**AIM OF THE EXERCISE**
Scan the data below and give the number of lines that include the word "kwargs", with no other words.

(RECORDS TO PROCESS Opens)

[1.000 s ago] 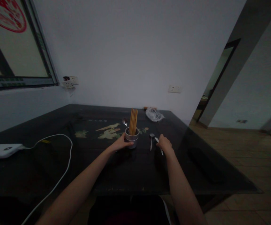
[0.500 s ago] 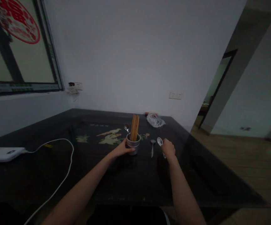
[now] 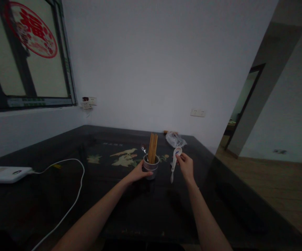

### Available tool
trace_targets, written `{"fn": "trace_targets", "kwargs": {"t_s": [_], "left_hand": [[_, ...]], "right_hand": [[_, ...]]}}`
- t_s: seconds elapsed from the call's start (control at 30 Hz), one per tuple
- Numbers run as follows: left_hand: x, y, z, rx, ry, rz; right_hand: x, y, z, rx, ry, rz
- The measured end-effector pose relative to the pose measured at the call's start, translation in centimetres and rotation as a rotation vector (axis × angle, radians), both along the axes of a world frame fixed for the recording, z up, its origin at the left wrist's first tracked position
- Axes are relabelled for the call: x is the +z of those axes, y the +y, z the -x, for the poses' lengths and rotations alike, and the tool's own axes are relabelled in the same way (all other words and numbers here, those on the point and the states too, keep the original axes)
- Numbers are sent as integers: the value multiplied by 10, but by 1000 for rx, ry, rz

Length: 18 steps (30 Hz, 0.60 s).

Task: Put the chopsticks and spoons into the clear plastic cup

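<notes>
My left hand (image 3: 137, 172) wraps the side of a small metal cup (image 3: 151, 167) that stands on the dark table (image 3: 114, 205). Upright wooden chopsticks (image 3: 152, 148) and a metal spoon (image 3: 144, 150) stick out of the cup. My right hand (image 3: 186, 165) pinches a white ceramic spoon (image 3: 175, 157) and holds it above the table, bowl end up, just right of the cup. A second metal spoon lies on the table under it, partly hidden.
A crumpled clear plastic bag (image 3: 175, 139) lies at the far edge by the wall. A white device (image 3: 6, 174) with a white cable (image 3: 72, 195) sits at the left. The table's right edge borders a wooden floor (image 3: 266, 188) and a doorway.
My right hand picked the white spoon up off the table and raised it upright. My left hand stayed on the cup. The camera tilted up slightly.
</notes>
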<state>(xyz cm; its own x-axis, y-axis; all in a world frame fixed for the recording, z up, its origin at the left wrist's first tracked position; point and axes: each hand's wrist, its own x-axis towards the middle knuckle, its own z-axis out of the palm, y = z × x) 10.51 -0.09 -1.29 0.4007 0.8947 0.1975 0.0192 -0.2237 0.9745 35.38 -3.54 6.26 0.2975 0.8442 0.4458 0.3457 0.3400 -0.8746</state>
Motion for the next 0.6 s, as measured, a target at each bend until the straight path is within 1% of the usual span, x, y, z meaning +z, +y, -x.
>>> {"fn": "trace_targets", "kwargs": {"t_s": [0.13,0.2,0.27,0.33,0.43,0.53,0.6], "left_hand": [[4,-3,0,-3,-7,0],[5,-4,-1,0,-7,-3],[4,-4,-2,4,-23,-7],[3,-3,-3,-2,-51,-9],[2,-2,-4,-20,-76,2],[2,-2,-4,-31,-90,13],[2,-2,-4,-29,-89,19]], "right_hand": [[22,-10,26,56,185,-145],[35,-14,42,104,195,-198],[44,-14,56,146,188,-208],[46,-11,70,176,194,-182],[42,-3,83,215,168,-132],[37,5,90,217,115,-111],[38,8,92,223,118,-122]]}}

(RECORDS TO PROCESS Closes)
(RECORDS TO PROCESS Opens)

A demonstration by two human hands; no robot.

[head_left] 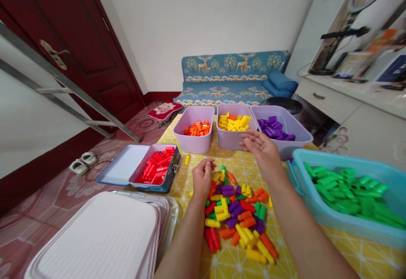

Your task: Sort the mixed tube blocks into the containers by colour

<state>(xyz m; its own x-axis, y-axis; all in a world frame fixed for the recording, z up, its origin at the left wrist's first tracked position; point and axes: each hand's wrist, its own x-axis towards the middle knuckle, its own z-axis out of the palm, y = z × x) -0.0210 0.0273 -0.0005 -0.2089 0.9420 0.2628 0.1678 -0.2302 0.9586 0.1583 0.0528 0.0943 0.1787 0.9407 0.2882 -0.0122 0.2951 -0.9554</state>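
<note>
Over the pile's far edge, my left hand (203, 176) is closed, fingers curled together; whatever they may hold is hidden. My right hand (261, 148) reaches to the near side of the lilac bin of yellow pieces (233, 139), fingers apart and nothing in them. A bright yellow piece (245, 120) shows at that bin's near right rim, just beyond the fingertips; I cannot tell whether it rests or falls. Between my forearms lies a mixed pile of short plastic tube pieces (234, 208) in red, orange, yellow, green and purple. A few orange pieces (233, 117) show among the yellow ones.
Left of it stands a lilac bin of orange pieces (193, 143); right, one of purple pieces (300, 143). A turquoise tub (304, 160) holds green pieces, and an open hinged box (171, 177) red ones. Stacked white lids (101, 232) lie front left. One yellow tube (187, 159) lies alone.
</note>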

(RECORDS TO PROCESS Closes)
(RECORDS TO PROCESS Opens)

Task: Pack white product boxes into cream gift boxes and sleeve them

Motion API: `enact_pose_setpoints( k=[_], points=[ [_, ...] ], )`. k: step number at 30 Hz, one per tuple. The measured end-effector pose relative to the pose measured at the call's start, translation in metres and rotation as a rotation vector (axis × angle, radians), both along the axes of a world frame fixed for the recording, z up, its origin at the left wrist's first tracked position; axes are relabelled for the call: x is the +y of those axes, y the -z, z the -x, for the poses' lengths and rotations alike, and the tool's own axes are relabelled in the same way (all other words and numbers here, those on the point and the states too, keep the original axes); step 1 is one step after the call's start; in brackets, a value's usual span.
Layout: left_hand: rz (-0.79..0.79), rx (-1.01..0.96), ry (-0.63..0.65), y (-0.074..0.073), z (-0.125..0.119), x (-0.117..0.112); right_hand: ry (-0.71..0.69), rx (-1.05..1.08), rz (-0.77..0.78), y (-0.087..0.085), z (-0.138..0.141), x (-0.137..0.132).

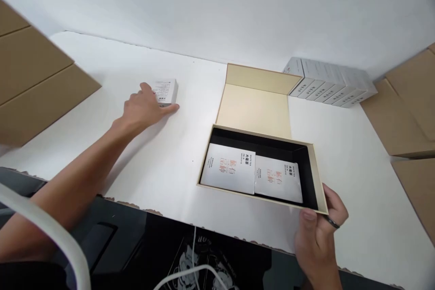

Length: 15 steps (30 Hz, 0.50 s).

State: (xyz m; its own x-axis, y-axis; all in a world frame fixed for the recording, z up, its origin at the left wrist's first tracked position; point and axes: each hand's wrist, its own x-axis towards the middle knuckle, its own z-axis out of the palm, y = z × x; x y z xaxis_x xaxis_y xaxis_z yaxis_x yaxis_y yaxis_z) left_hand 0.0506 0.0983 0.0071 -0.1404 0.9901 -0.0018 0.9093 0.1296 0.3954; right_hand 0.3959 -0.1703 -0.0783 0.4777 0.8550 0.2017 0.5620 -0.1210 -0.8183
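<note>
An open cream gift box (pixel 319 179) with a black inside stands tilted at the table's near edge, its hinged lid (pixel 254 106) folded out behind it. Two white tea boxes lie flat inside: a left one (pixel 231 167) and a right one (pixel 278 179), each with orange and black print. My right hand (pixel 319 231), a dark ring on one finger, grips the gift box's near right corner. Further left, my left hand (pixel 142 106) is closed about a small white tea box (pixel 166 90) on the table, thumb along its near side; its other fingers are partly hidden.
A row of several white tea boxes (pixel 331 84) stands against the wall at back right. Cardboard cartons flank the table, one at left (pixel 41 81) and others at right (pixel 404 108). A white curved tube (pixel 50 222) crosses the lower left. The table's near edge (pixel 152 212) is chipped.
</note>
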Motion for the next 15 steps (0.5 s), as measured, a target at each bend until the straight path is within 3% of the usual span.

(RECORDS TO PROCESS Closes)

**FINISHED TASK**
2